Songeuse, Manon Schick replonge dans une enfance qu’elle se rappelle «heureuse», passée dans les hauts de Lausanne, à la Blécherette. Elle évoque les valeurs qui les ont aidées à se construire, sa sœur et elle: «Un esprit d’ouverture, de tolérance et de respect de l’autre.» Et puis: «Ma mère était une féministe active et convaincue qui nous a souvent martelé qu’à sa majorité, elle n’avait pas le droit de vote.» Autrement dit, la petite Manon a été très vite sensibilisée «à des questions d’injustice», à des idéaux qui n’expliquent pourtant pas à eux seuls comment elle est devenue la femme qu’elle est aujourd’hui.

Abordant sa double culture helvético-allemande, la quadragénaire remonte l’histoire de sa famille, explique que l’Allemagne a également joué un rôle dans son parcours. Elle conte la culpabilité qui lui est venue, vers les 13 ans, ce poids du génocide des Juifs qu’elle a commencé à porter sans oublier pour autant les récits de son grand-père, engagé à son corps défendant dans la Luftwaffe avant d’être fait prisonnier. Elle se rappelle aussi les mots de son père lui racontant «l’après»: Berlin détruite à 80%, les gravats, la famine… Et son incompréhension d’enfant face à la réalité du Mur, qu’elle évoque avec émotion: «La tante et les cousins de mon père habitaient à l’Est, si bien qu’ils n’avaient pas le droit de se voir. Je ne parvenais pas à comprendre pourquoi on séparait des familles, ni comment on pouvait justifier une telle chose. Cela m’a énormément marquée et a nourri mon rejet absolu de la guerre. J’en ai tiré la certitude qu’un conflit armé ne fait que des perdants.»

Contre l’arbitraire

Parallèlement à cet héritage allemand qui fait germer en elle la révolte contre l’arbitraire et l’iniquité, Manon réalise aussi, dans les années 1980, que la Suisse n’est pas au-dessus de tout soupçon. De fait, le mari de sa tante, un Iranien qui a fui la Révolution de 1979, se voit signifier par les autorités helvétiques qu’en raison des «dangers de surpopulation» (!), il n’est pas le bienvenu, quand bien même son épouse est une Suissesse. Une position qui, aujourd’hui encore, scandalise la directrice d’Amnesty Suisse.

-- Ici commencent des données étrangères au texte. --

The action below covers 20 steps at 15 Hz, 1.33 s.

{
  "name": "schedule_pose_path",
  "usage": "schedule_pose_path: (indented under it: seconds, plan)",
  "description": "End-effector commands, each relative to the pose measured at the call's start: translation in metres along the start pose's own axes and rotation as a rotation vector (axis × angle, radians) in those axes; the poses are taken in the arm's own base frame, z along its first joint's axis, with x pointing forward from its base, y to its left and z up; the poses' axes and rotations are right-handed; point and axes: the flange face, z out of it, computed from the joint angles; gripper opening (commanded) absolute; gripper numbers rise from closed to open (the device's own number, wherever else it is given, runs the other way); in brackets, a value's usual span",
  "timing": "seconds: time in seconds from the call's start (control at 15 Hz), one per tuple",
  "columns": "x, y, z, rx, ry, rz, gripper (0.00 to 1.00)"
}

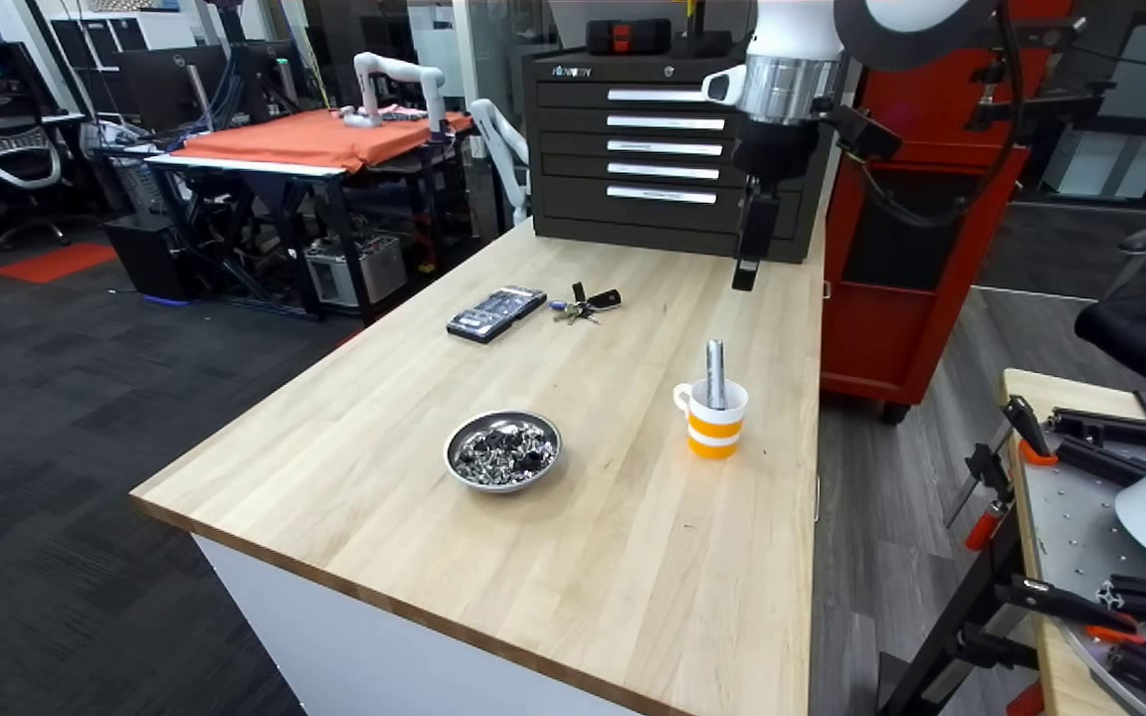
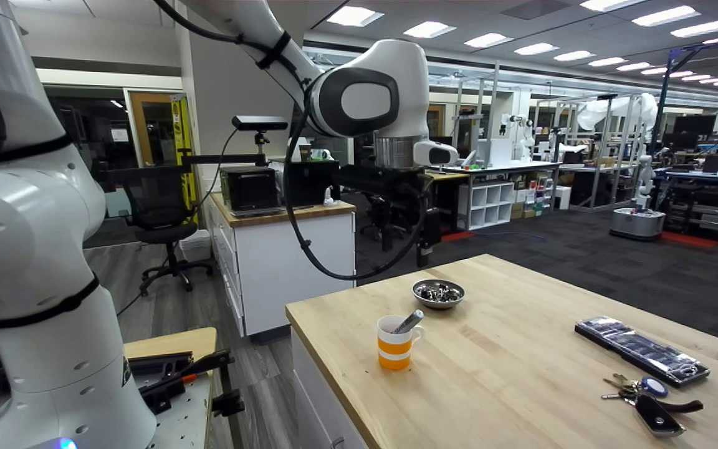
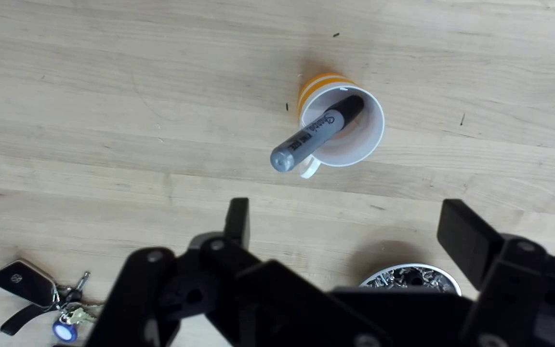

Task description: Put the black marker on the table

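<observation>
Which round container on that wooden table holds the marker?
The white mug with orange stripes: the marker leans inside it, grey end up. The metal bowl holds small shiny bits instead.

The tabletop [image 1: 623,577] is pale wood. Near one long edge stands an upright mug [image 2: 394,358] banded white and orange; a shallow metal bowl [image 2: 439,305] sits apart from it. A flat dark case [image 1: 496,314] lies just beside a bunch of keys [image 3: 79,316] with a black fob [image 3: 24,284] and a blue tag [image 3: 64,331]. A dark drawer chest [image 1: 668,217] stands at one end. Small dark specks [image 3: 287,106] lie near the mug.
</observation>
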Motion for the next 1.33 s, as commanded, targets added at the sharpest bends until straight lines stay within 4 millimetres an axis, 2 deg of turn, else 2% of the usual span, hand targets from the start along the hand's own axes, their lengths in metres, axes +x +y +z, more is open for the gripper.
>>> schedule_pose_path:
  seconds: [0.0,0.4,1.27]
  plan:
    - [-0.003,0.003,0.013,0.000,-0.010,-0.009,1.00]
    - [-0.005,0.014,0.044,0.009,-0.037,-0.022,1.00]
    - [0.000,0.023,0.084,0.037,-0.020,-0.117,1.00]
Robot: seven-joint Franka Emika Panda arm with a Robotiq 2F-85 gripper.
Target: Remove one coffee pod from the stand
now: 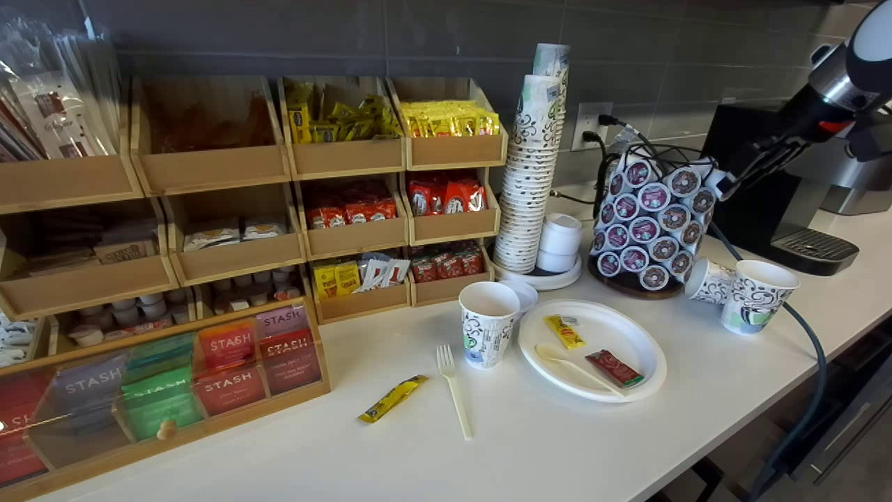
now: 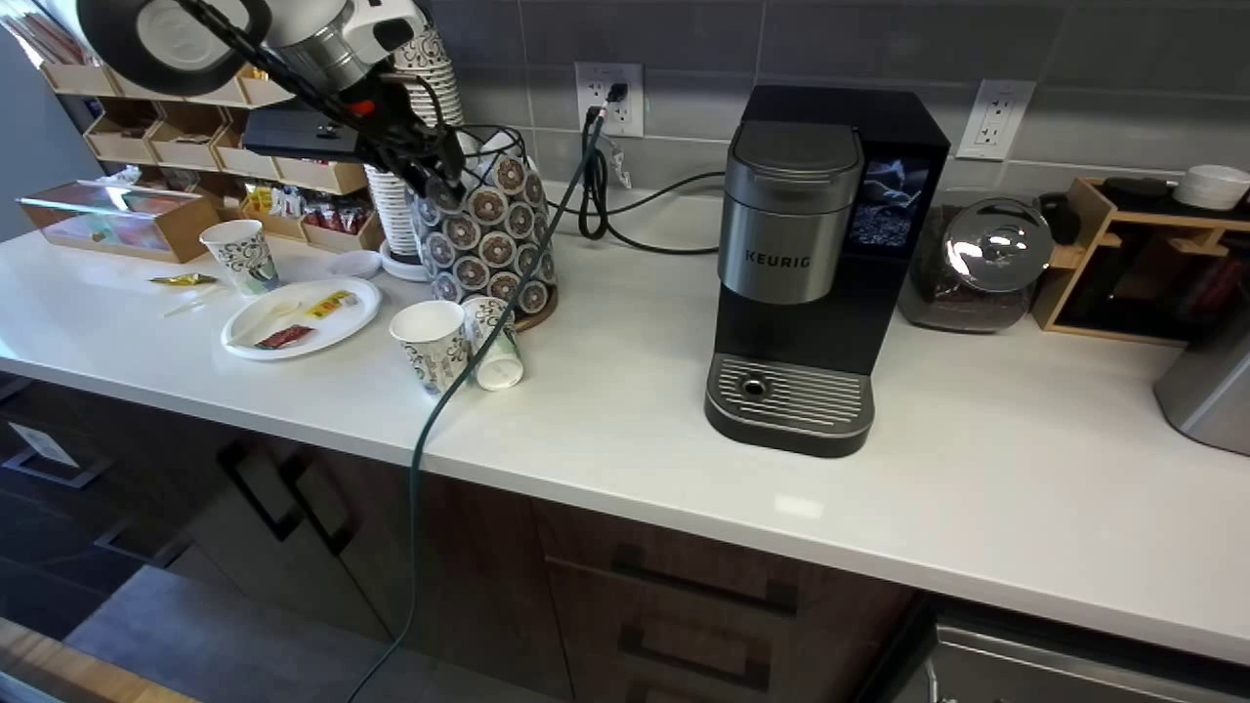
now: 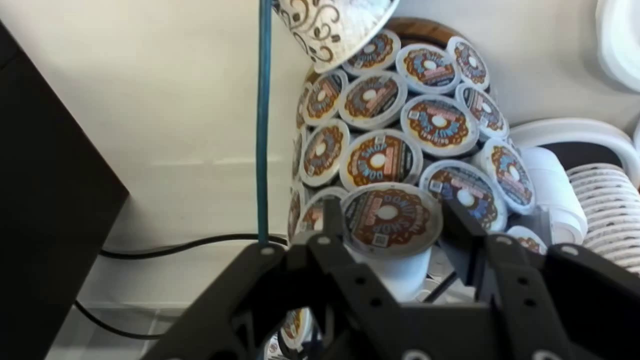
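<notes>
The stand is a round upright rack packed with rows of coffee pods, with a wooden base [image 1: 627, 287] and black wire at its top. It shows in both exterior views, with its base on the counter [image 2: 540, 308], and fills the middle of the wrist view. My gripper [image 3: 390, 212] reaches to the upper part of the stand. Its fingers press both sides of a white coffee pod [image 3: 391, 225] with a brown donut lid. The lid faces the camera and the white body shows behind it. I cannot tell whether this pod is free of the rack. The gripper also shows in both exterior views [image 1: 728, 183] [image 2: 444, 186].
Two paper cups [image 1: 759, 296] lie and stand before the rack. A plate [image 1: 644, 345] with packets is alongside. A tall cup stack [image 1: 526, 202] and wooden shelves [image 1: 355, 157] stand beside it. A teal cable [image 2: 415, 508] crosses near the rack. A coffee machine [image 2: 786, 254] stands on its other side.
</notes>
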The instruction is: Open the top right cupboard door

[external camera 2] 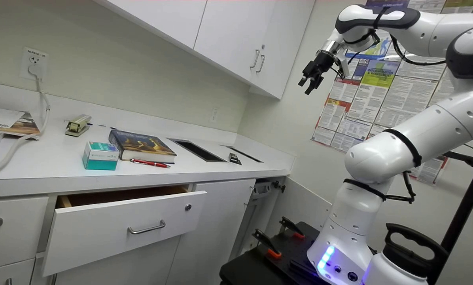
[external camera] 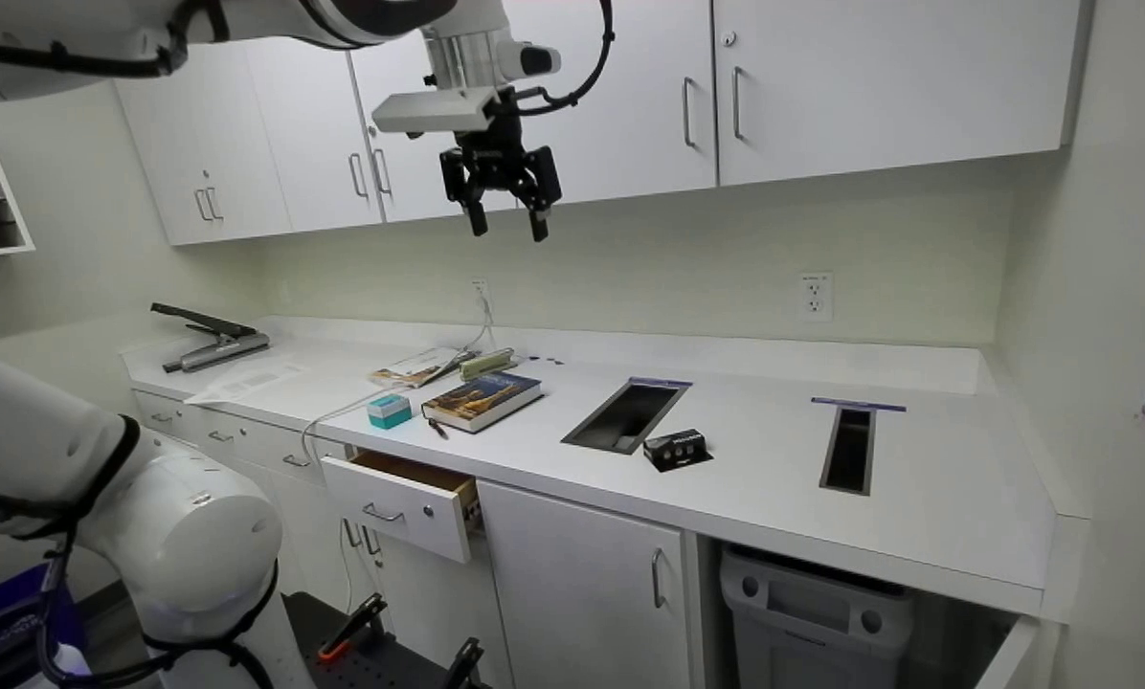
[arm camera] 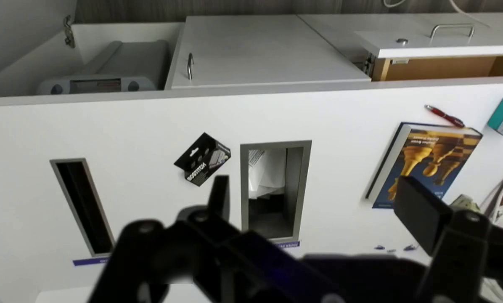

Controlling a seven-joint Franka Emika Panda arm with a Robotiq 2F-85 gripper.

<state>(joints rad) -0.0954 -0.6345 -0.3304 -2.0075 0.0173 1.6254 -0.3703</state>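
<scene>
The top right cupboard door (external camera: 893,91) is flat, white and shut in an exterior view. Its short vertical silver handle (external camera: 736,102) is near its left edge, beside the handle of the narrower door. The door also shows shut in an exterior view (external camera 2: 284,59), with its handle (external camera 2: 261,63). The door is out of the wrist view. My black gripper (external camera: 508,228) points down, left of the handle and lower than it in that exterior view. It also shows in an exterior view (external camera 2: 306,86). In the wrist view the gripper's fingers (arm camera: 313,185) are wide apart with nothing between them.
Below is the white countertop (external camera: 955,478) with two cutouts (external camera: 627,416), a black box (external camera: 678,450), a book (external camera: 483,399) and a teal box (external camera: 390,411). A drawer (external camera: 400,502) stands open under it. A side wall (external camera: 1123,287) is right of the cupboard.
</scene>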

S’il prépare le terrain, ce n’est pas cet épisode qui marque l’entrée de Manon Schick en résistance active: «Mon premier combat est venu d’Afrique du Sud et de l’envie de lutter contre l’apartheid.» Adolescente, fan de Johnny Clegg et de l’écrivain André Brink, bouleversée par le film «Cry Freedom», elle refuse en effet d’admettre «ça» et décide de faire quelque chose. Ni une ni deux, la voilà qui s’engage, «indépendamment de mes parents». Immédiatement, elle précise: non, il n’était pas question de les provoquer ni de marquer contre eux une quelconque rébellion. Ses révoltes sont liées à des injustices fondamentales, pas à sa vie de famille. D’ailleurs, c’est avec sa mère qu’elle pose son premier acte militant: «J’avais une petite épargne à Credit Suisse. Or, cette banque était mouillée avec l’Afrique du Sud et, de ce fait, soutenait l’apartheid – ce que je ne pouvais pas cautionner. Du coup, ma maman est venue avec moi pour clore mon compte.» Elle s’amuse de l’anecdote, relève au passage que, sur le principe, «c’était juste, parce qu’il faut agir à tous les niveaux. Et puis après tout, les petits ruisseaux font les grandes rivières, non?!» Certes. Et si cela semble un brin idéaliste, cet idéalisme ne rime pas avec irréalisme. Le travail d’Amnesty, où Manon Schick a commencé à collaborer comme bénévole dès 1995, ne consiste-t-il pas, entre autres, à «semer les graines qui permettent à l’utopie de pousser»? Ainsi, même si elle se sent parfois fatiguée par «ces Suisses qui votent de travers» – comme elle le dit en faisant notamment allusion aux votations du 9 février 2014 sur l’immigration – elle ne se donne pas le droit de lâcher prise. «Si je baisse les bras, je ne les baisse pas seulement pour moi, mais aussi pour ceux qui comptent sur nous. Donc… non!»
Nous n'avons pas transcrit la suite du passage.